ACTIVITY. When a line of the entries contains the word "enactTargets", report that line.

-- DATASET follows --

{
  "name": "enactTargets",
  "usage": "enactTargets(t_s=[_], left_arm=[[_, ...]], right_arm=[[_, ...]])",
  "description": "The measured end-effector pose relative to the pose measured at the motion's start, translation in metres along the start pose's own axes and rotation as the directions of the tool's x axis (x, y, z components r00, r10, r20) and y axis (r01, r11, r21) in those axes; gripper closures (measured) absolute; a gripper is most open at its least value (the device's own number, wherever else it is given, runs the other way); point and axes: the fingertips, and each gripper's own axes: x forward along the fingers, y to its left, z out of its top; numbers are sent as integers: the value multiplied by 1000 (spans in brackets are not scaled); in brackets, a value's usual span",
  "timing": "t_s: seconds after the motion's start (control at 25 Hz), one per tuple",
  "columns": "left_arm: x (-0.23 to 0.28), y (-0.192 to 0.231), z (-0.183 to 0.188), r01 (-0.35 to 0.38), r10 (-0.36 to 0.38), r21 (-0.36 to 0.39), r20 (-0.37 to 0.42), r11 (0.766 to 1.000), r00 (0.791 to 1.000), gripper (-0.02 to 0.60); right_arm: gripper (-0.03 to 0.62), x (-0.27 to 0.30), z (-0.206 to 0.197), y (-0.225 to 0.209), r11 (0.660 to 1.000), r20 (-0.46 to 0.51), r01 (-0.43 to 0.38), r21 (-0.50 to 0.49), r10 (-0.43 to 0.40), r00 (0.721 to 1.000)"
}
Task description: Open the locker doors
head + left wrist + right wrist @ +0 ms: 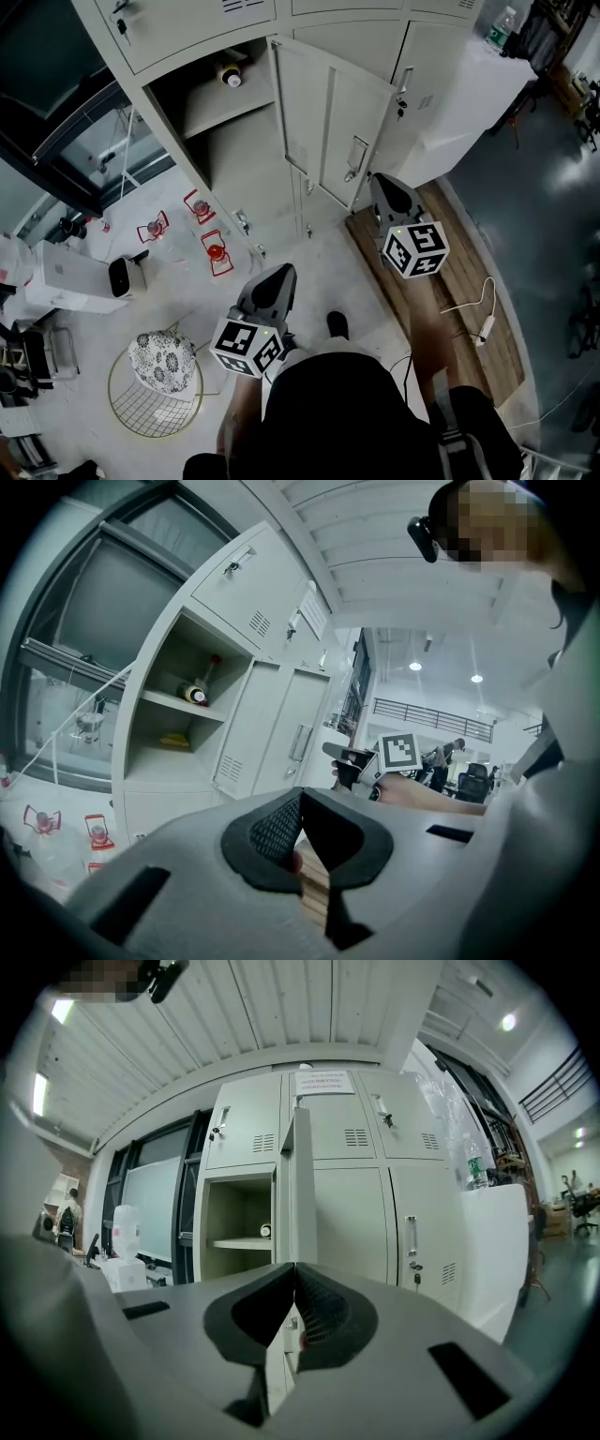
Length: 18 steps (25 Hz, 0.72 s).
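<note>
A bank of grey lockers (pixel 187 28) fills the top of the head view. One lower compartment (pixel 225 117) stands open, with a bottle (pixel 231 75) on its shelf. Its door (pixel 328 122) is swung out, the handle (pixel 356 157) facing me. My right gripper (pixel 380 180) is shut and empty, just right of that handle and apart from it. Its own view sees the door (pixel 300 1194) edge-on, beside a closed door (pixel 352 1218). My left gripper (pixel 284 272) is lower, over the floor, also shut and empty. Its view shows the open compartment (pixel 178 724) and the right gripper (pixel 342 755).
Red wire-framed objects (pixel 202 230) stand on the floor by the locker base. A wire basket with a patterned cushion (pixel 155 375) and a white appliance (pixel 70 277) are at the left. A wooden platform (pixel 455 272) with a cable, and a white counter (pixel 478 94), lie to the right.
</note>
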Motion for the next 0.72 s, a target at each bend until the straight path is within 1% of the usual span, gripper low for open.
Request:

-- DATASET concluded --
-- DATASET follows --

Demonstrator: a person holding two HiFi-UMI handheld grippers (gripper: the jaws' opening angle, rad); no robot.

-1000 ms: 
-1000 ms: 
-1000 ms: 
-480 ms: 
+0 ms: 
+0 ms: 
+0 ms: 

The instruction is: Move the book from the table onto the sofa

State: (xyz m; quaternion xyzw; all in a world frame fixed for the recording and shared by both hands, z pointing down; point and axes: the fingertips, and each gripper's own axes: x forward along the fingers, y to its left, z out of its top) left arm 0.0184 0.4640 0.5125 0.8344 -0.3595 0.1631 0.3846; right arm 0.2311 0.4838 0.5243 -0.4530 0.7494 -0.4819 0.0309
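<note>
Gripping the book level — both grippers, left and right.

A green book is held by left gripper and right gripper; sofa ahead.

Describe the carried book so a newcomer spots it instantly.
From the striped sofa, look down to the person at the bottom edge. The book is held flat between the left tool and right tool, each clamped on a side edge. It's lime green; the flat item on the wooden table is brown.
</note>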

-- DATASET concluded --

SOLUTION TO THIS PROBLEM.
  "name": "enactTargets",
  "usage": "enactTargets(t_s=[_], left_arm=[[_, ...]], right_arm=[[_, ...]])",

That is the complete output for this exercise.